Patrick Stevens, tax partner at accountants Ernst & Young, says planning with film partnerships has reverted to where it started, with sale and leaseback tax deferral schemes, under legislation known as Section 48. These schemes enable investors to receive a tax deduction in the first year of their investment, which they then have 15 years to pay back to the Revenue.
Under the schemes, a production company sells a film to a group of individual investors and leases it back over 15 years. This produces a steady flow of income for the investors; the amount they receive is not usually determined by the success of the film and is, in effect, a loan to the film company. Such schemes are provided by Close Brothers and Grosvenor Park.
In return, investors also receive a deduction against their income and capital gains tax liability the moment they invest, by being able to write off production costs in year one. Mr Stevens says: "If a top-rate taxpayer invests £100,000, he will save £41,000 in tax in the first year."
The minimum investment tends to be £100,000 and, to qualify for a scheme, the film has to be British and cost less than £15m to make. Investors usually borrow 80 per cent of the money they put in and can invest or spend the £41,000 in saved tax in the first year. The typical "hurdle rate" - the return you need to generate before you can make a profit on your investment - on such schemes is currently 4 to 5 per cent. The hurdle rate includes the interest on the loan, the cost of the scheme and income received.
While most investors use the £41,000 "loan" to try to gain a better return than 5 per cent, there are other benefits, says Mr Stevens. When you reach retirement, the amount you pay in tax will fall to 22 per cent. If you invest in a scheme a few years before you retire, you will pay back less over the 15 years.
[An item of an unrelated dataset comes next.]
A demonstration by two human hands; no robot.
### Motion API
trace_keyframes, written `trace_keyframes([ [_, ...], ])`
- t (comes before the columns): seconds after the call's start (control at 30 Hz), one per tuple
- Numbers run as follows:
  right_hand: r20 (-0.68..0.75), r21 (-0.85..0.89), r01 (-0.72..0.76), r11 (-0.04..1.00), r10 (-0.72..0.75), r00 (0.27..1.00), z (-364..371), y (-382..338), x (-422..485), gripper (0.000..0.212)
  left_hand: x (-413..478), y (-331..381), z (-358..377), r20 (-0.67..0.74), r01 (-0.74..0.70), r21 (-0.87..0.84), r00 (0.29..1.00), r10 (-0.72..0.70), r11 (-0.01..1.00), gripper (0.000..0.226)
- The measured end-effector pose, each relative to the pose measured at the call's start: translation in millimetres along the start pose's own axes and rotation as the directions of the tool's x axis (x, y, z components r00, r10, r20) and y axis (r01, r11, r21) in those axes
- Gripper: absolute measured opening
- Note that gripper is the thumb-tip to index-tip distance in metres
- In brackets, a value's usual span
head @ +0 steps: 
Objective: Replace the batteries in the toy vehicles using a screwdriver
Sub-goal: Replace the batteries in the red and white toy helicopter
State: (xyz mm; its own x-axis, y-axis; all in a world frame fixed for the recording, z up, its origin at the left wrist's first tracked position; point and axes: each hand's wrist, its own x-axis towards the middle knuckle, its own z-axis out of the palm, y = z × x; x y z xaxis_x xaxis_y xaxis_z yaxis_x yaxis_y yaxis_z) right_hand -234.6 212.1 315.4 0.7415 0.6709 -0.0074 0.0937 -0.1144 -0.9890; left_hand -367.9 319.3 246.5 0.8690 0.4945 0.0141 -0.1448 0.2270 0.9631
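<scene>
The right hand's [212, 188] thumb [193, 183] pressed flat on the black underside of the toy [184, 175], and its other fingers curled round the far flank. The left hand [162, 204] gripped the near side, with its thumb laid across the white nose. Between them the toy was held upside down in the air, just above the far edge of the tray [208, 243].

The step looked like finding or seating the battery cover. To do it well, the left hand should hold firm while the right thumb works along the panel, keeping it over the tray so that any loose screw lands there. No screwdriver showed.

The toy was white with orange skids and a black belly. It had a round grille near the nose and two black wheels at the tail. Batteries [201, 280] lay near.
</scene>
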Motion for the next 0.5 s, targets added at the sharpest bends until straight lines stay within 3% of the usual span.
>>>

Jim McLatchie, associate director of independent financial adviser Charcol Aitchison & Colegrave, says sale and leaseback is a good financial planning tool: "The scheme can be used as a way of providing capital upfront when it is needed for things like school and university fees." It helps, he adds, that the loan can be repaid over time, "particularly as the heaviest repayments are towards the end of the 15-year term, when you may have fewer other expenses".
Mr Stevens warns some sale and leaseback initiatives carry a risk to your capital. "These particular schemes have usually achieved some pre-selling of the film, so you're guaranteed something like 30 per cent of your money. They work on the same tax deferral principle, except the rest of your capital depends on the success of the film." It is possible to make money on such schemes but financial advisers regard them as a medium- to high-risk investment.
Section 48 is due to expire in 2005. So investors have just one more calendar year (or three tax years, including the current one) in which to take advantage of the scheme. Another route into films is through an Enterprise Investment Scheme (EIS) company. Investors benefit from income tax relief at 20 per cent and capital gains tax exemption if they leave their money in for more than three years. Added incentives are that the minimum investment is often no higher than £2,000 - and you have a chance to appear as a film extra.
Luke Morton, who works for a PR firm in London, has invested in two films through EIS companies, The Damp and Love FM, which both begin production in May. He says he already had a portfolio of stock market investments and saving plans. "I was disappointed with my returns so I wanted to invest in something different. I see it as a complete punt and am prepared to lose my money. I have only invested £2,000 in each film. You get other benefits like going to the premiere."
If one of the films is as successful as Four Weddings and a Funeral, he will also make a decent profit.